Results: To hundred and forty-three patients admitted to NSIC over 18 months. Fifty-five patients underwent surgical interventions. Majority of patients were male, average age 36 years. Commonest cause of injury is RTA (45%). A complete injury (ASIA A) occurred in (54.5%) of patients.

Primary interventions were done in NSIC, with no major complication, for 36 patients. Nineteen patients operated on in the referring hospital (non-specialised units) before transfer to our centre. Early corrective surgery required for 10 of the total 19 patients due to spinal instability in five patients, non-union in two patients, CSF leak, infection in two patients and wrong level in one patient.
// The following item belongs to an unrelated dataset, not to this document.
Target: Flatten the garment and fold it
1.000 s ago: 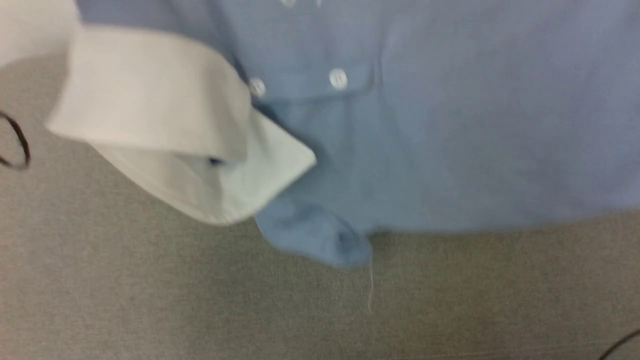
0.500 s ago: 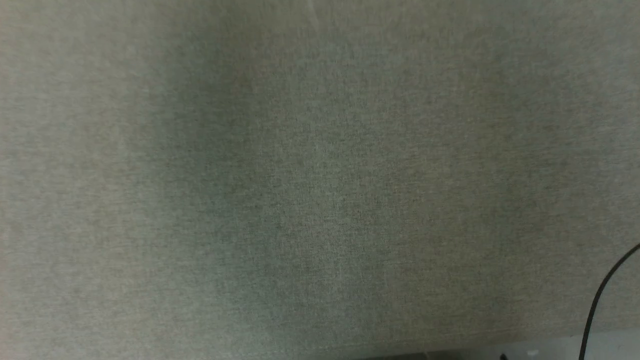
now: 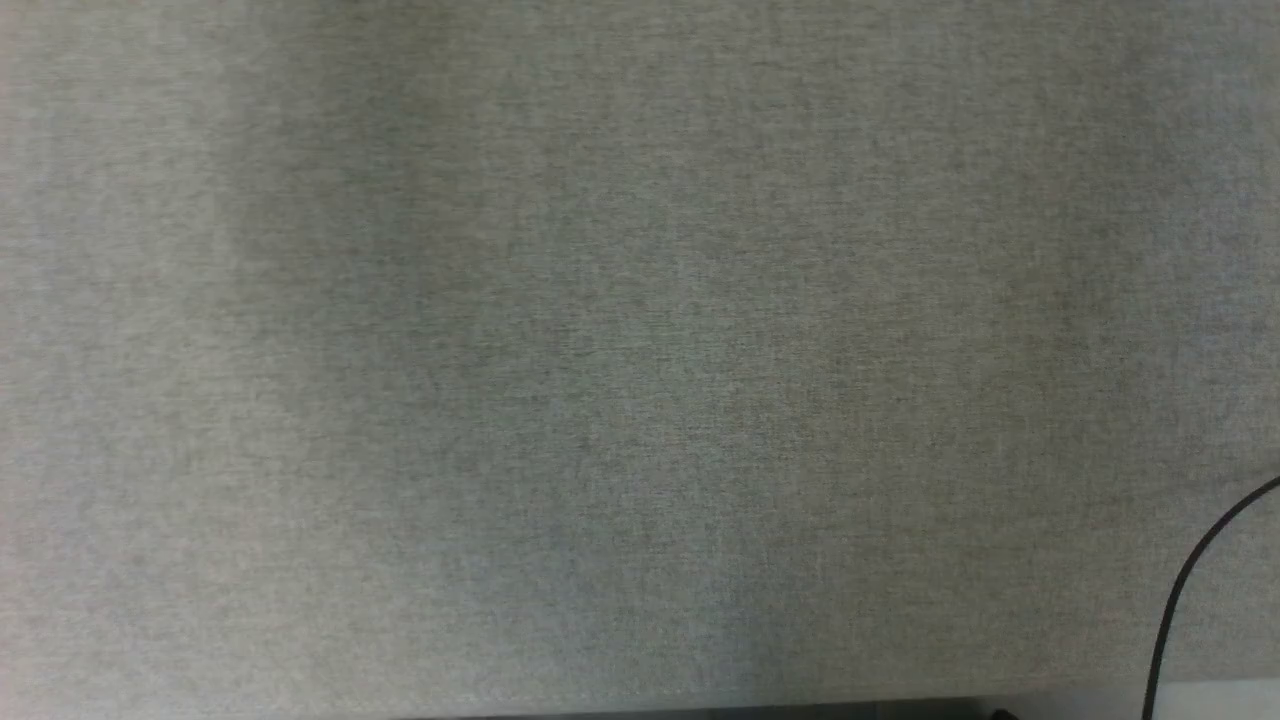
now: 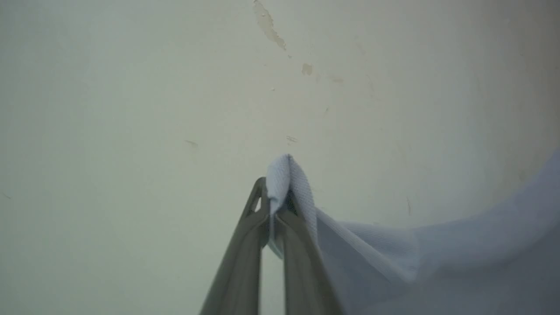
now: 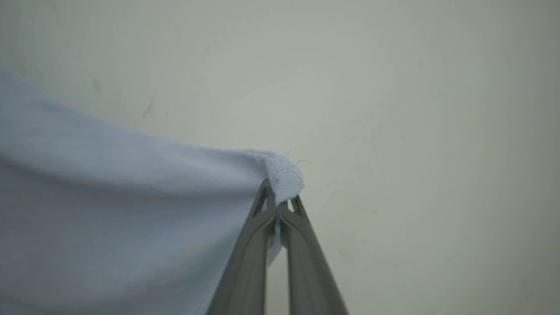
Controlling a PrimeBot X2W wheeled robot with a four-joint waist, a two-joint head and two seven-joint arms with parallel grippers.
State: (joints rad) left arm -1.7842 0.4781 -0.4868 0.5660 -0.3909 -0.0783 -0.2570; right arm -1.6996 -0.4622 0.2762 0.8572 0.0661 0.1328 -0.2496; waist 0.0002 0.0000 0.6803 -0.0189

A comparison between primary and corrective surgery performed in NSIC by the same surgical team showed that the average length of corrective surgery was 240 minutes, with 150 minutes for primary procedure. Blood loss: 1750 mls on average for corrective surgery, compared to 600 mls for primary intervention. Post-op mobilisation started on average five days after primary surgery and 20 days after corrective surgery. Period of rehabilitation – 16 weeks on average after primary surgery in NSIC, compared to 40 weeks after corrective surgery.

Conclusion: Our results showed that early transfer to spinal injury unit and early spinal decompression and stabilisation performed by an experienced spinal surgeon, in a spinal injury centre would prevent complications and delays in rehabilitation.